Raymond Hettinger wrote:
Wouldn't it help a lot more if the compiler would detect that
(1,2,3) is immutable and convert it into a constant at
compile time ?!
Yes. We've already gotten it to that point:
Python 2.5a0 (#46, Feb 15 2005, 19:11:35) [MSC v.1200 32 bit (Intel)] on
win32
import dis
dis.dis(compile('x in ("xml", "html", "css")', '', 'eval'))
0 0 LOAD_NAME 0 (x)
3 LOAD_CONST 3 (('xml', 'html', 'css'))
6 COMPARE_OP 6 (in)
9 RETURN_VALUE
Cool. Does that work for all tuples in the program ?
The question is whether to go a step further to replace the linear
search with a single hashed lookup:
0 0 LOAD_NAME 0 (x)
3 LOAD_CONST 3 (searchset(['xml', 'html',
'css']))
6 COMPARE_OP 6 (in)
9 RETURN_VALUE
This situation seems to arise often in source code. You can see the
cases in the standard library with: grep 'in ("' *.py
I did a search on our code and Python's std lib. It turns
out that by far most such usages use either 2 or 3
values in the tuple. If you look at the types of the
values, the most common usages are strings and integers.
I'd assume that you'll get somewhat different results
from your benchmark if you had integers in the tuple.
The transformation is easy to make at compile time. The part holding me
back is the introduction of searchset as a frozenset subtype and
teaching marshal how to put it a pyc file.

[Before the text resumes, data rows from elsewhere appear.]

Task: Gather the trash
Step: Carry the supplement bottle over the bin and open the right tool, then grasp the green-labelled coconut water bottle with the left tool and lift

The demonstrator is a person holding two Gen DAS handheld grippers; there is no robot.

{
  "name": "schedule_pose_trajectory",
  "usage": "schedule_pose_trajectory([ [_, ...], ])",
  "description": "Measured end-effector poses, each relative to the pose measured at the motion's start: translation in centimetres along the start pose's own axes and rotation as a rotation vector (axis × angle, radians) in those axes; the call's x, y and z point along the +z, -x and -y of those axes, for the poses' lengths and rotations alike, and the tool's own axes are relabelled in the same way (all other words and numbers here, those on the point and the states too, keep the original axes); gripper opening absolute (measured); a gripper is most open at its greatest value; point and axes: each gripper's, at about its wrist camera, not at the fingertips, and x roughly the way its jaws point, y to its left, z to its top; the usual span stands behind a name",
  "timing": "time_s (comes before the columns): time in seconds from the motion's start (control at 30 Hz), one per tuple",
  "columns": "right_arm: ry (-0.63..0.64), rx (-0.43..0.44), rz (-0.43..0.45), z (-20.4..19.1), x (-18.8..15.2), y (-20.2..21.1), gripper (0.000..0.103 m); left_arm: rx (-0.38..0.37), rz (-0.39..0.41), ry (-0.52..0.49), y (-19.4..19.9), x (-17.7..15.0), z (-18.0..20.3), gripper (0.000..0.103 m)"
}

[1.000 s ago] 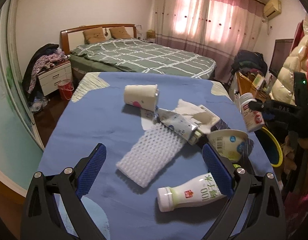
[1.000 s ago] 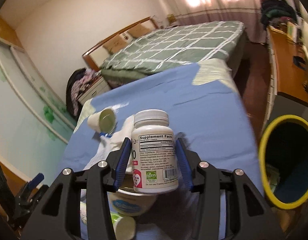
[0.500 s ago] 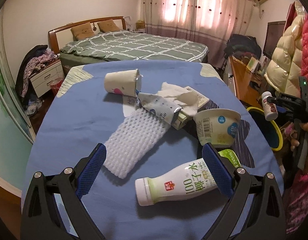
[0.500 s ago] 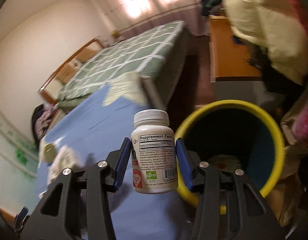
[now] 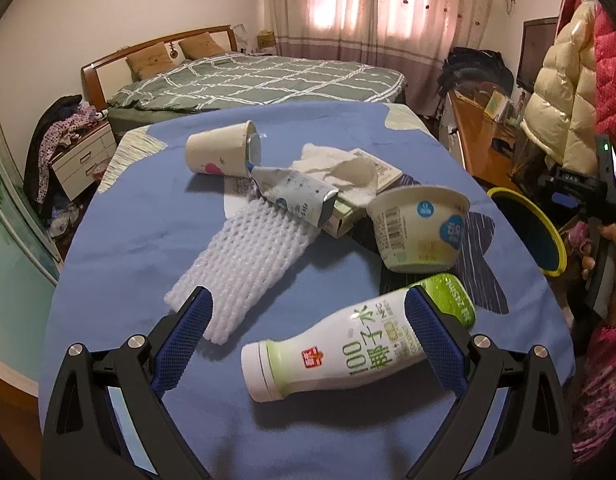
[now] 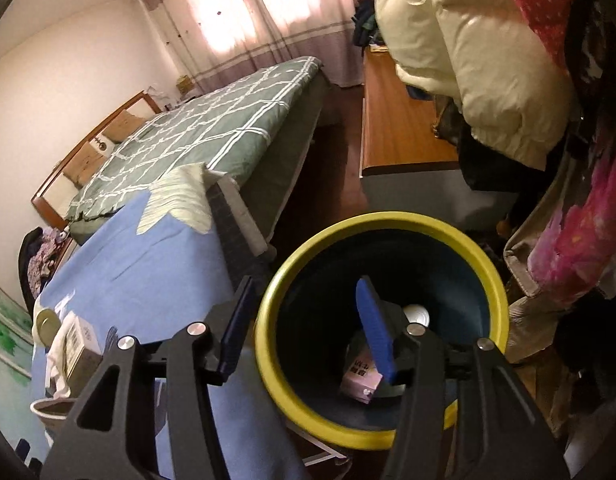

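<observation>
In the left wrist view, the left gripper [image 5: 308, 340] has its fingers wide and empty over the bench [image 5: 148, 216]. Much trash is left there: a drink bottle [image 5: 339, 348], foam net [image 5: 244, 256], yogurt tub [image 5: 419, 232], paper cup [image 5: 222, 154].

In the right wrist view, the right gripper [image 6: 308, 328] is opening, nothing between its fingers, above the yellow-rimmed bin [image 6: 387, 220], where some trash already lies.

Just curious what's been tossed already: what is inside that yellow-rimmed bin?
Inside the bin, a pink carton lies at the bottom, with a white round thing above it. The right tongs, opening and empty, cover the rest.
</observation>
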Motion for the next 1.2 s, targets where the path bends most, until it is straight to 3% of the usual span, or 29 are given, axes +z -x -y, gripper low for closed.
schedule_pose_trajectory([
  [0.33, 0.046, 0.065, 0.013, -2.3, -1.2, 2.0, 0.051, -0.019, -0.045, -0.024, -0.9, -1.7, -1.4, 0.096],
  [0.57, 0.056, 0.083, 0.010, -2.8, -1.8, 2.6, 0.052, -0.170, -0.085, -0.086, -1.5, -2.7, -1.5, 0.098],
  [0.77, 0.053, 0.102, 0.007, -3.0, -2.1, 2.8, 0.052, -0.252, -0.119, -0.148, -1.1, -3.9, 0.2, 0.098],
  [0.93, 0.058, 0.123, 0.008, -3.2, -2.4, 3.2, 0.052, -0.383, -0.178, -0.200, 0.4, -5.4, 2.3, 0.098],
  [1.0, 0.059, 0.131, 0.010, -3.2, -2.5, 3.5, 0.052, -0.375, -0.152, -0.226, 1.5, -5.5, 2.7, 0.098],
  [1.1, 0.056, 0.144, 0.016, -3.0, -2.7, 3.8, 0.052, -0.304, -0.091, -0.236, 2.2, -4.4, 2.2, 0.098],
  [1.2, 0.050, 0.151, 0.020, -2.7, -2.8, 4.1, 0.052, -0.299, -0.078, -0.254, 1.3, -3.2, 2.3, 0.098],
])
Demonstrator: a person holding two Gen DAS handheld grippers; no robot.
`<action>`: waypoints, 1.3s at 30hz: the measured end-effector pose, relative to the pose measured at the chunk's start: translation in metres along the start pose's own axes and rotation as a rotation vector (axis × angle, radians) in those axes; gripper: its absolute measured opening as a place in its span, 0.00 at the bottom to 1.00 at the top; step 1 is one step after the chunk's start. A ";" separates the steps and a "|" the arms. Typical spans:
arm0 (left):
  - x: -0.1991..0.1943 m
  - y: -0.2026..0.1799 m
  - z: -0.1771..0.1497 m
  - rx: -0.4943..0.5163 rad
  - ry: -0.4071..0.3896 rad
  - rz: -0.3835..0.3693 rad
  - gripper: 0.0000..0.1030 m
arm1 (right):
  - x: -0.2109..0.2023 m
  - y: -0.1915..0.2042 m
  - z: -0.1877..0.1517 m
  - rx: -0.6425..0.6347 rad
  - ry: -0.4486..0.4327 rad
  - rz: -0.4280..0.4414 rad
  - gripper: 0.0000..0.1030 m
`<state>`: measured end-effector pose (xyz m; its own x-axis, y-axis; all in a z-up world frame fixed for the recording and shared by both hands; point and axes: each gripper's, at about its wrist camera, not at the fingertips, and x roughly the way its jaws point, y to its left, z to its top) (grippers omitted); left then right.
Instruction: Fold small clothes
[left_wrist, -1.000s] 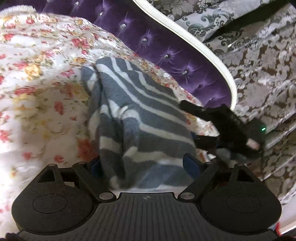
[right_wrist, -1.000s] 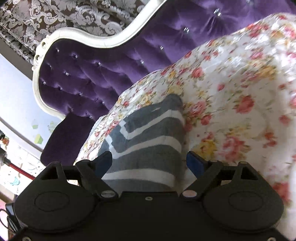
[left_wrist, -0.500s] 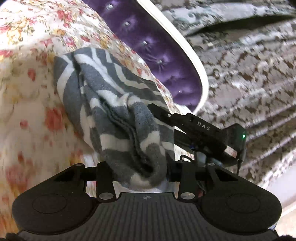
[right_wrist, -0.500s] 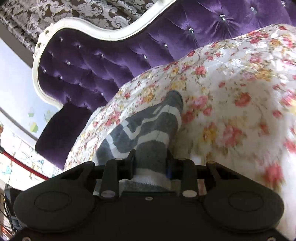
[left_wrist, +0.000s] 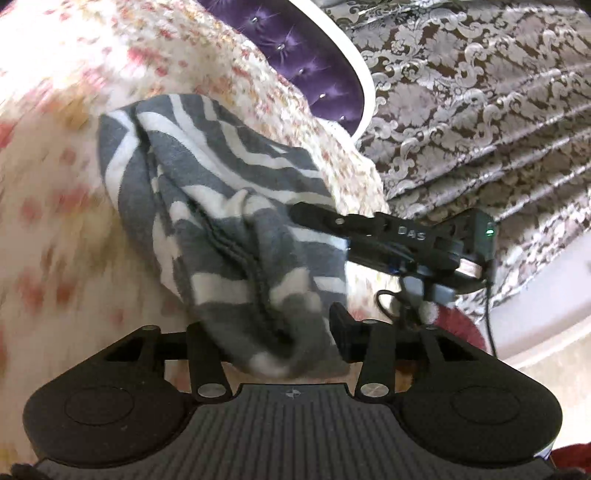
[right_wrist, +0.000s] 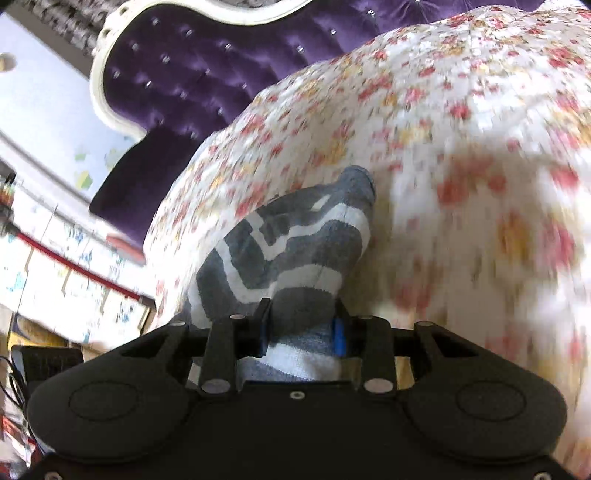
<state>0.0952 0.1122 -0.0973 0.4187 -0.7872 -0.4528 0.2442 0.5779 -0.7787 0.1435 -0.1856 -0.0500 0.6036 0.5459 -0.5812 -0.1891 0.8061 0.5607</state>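
Observation:
A grey-and-white striped garment (left_wrist: 229, 206) lies bunched on the floral cover (left_wrist: 55, 184). Its near edge is gathered between the fingers of my left gripper (left_wrist: 273, 339), whose pads still press on it while the jaws are opening slightly. To the right, in the left wrist view, my right gripper (left_wrist: 332, 236) reaches in sideways at the garment's other edge. In the right wrist view the garment (right_wrist: 295, 251) rises from my right gripper (right_wrist: 301, 328). It is pinched between the blue-padded fingers there, and those jaws are also opening a little.
The floral cover (right_wrist: 461, 147) spreads over a soft rounded surface. Behind it stands a purple tufted backrest with a white frame (right_wrist: 177, 85), also seen as the backrest (left_wrist: 295, 55). A damask curtain (left_wrist: 480, 110) hangs at the right. Cluttered floor shows at the left (right_wrist: 55, 258).
Both grippers went from wide open around the garment's edges to closed on it. They then moved across the cover, dragging and bunching the garment.

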 end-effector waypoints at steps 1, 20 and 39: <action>-0.006 -0.001 -0.009 0.001 -0.007 0.017 0.43 | -0.004 0.003 -0.008 -0.005 -0.009 -0.003 0.45; -0.087 -0.058 -0.052 0.308 -0.407 0.394 0.76 | -0.057 0.044 -0.088 -0.172 -0.317 -0.278 0.74; -0.012 -0.036 -0.032 0.431 -0.318 0.729 0.87 | -0.052 0.078 -0.099 -0.333 -0.422 -0.454 0.99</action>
<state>0.0529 0.0934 -0.0777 0.8042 -0.1341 -0.5790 0.1033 0.9909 -0.0861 0.0211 -0.1284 -0.0342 0.9151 0.0577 -0.3990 -0.0335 0.9972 0.0674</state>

Hmm, what if you'd teach tuples to do faster contains lookups for
string or integer only content, e.g. by introducing sub-types for
string-only and integer-only tuples ?!
FWIW, some sample timings are included below (using frozenset to
approximate what searchset would do). The summary is that the tuple
search takes .49usec plus .12usec for each item searched until a match
is found. The frozenset lookup takes a constant .53 usec.
Raymond
------------------------------------------------------------------------
C:\py25>python -m timeit -r9 -s "s=('xml', 'css', 'html')" -s "x='xml'"
"x in s"
1000000 loops, best of 9: 0.49 usec per loop
C:\py25>python -m timeit -r9 -s "s=('xml', 'css', 'html')" -s "x='css'"
"x in s"
1000000 loops, best of 9: 0.621 usec per loop
C:\py25>python -m timeit -r9 -s "s=('xml', 'css', 'html')" -s "x='html'"
"x in s"
1000000 loops, best of 9: 0.747 usec per loop
C:\py25>python -m timeit -r9 -s "s=('xml', 'css', 'html')" -s "x='pdf'"
"x in s"
100000 loops, best of 9: 0.851 usec per loop
C:\py25>python -m timeit -r9 -s "s=frozenset(['xml', 'css', 'html'])" -s
"x='xml'" "x in s"
1000000 loops, best of 9: 0.529 usec per loop
C:\py25>python -m timeit -r9 -s "s=frozenset(['xml', 'css', 'html'])" -s
"x='css'" "x in s"
1000000 loops, best of 9: 0.522 usec per loop
C:\py25>python -m timeit -r9 -s "s=frozenset(['xml', 'css', 'html'])" -s
"x='html'" "x in s"
1000000 loops, best of 9: 0.53 usec per loop
C:\py25>python -m timeit -r9 -s "s=frozenset(['xml', 'css', 'html'])" -s
"x='pdf'" "x in s"
1000000 loops, best of 9: 0.523 usec per loop
--
Marc-Andre Lemburg
eGenix.com
Professional Python Services directly from the Source (#1, Feb 19 2005)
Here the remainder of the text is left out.